Troverà collocazione nel siracusano, nell'area ex Syndial dell'area del Petrolchimico di Priolo Gargallo, il primo impianto della regione di produzione del biodiesel. A stabilirlo un decreto autorizzativo del “Servizio II-risorse minerarie ed energetiche” dell'assessorato regionale all'Industria. L'impianto, a regime, raggiungerà una capacità di produzione di 200.000 mila tonnellate annue e verrà realizzato dalla società Ecoil. “L'impianto sarà tecnologicamente avanzato e produrrà biodiesel su scala industriale da materie prime povere - ha illustrato l'assessore regionale all'Industria, Marco Venturi - come grassi animali e vegetali, oli vegetali iperacidi, oleine e bora di olio di soia.
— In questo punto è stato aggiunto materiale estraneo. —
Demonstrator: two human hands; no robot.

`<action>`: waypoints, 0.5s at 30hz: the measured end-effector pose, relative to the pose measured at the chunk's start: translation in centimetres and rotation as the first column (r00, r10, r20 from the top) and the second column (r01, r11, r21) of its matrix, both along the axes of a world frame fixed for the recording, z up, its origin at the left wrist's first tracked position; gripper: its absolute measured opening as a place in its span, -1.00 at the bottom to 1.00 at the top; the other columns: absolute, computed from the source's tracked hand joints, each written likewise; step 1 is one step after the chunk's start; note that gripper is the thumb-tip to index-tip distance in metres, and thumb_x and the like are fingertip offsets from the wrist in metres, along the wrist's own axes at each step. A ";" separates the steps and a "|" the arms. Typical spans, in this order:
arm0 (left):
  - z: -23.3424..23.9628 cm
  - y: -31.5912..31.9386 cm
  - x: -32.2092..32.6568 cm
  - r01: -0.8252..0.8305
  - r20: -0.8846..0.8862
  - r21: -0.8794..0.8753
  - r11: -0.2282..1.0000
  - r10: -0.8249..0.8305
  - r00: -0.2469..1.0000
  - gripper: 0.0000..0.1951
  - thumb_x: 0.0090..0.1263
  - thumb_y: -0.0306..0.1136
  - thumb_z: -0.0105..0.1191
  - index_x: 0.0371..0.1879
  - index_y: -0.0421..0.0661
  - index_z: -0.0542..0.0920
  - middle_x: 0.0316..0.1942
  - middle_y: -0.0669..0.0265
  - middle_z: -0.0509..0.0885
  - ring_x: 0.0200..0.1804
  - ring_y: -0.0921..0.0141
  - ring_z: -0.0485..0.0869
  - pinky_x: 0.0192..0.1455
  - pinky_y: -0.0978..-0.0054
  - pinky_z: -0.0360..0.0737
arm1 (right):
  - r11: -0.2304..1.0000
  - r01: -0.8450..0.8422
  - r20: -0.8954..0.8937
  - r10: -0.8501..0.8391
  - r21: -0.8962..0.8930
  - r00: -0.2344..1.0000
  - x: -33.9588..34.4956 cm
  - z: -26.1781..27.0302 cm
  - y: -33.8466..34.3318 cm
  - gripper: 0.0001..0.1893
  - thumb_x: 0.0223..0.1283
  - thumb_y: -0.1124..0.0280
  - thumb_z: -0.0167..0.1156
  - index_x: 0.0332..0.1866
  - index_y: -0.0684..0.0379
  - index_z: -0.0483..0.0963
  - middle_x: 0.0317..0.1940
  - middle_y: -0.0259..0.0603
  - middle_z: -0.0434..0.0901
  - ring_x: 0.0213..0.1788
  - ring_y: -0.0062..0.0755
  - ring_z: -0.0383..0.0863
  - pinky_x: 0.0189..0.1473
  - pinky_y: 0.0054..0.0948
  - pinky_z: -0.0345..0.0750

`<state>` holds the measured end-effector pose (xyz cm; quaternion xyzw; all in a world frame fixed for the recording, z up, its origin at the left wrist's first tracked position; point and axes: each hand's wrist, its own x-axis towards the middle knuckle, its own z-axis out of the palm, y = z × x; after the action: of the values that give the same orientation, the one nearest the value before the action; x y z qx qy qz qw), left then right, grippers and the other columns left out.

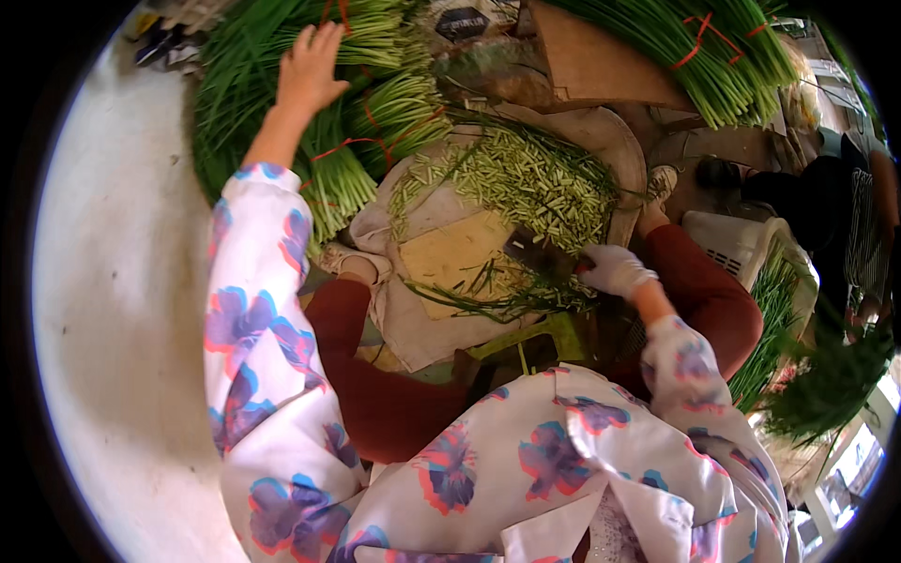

Esso - ha continuato l'assessore - avrà un impatto ambientale praticamente nullo, senza emissioni. L'unico refluo prodotto saranno acque con tracce di olio e metanolo, trattabili dal depuratore di Priolo. Non vi sarà dunque - ha concluso - alcuna conseguenza sul suolo e le falde superficiali e sotterranee, essendo sia le materie prime che i prodotti biodegradabili”.
L'impianto diviene il terminale di una filiera agro-energetica regionale che, nei prossimi tre anni, conterà circa 60-70.000 ettari di coltivazioni dedicate. Nei primi 2 anni l'approvvigionamento sarà alimentato per il 20% da produzioni locali impiantate e testate (soia, girasole, brassica carinata) per arrivare al 100%, quando tutte le colture saranno a regime.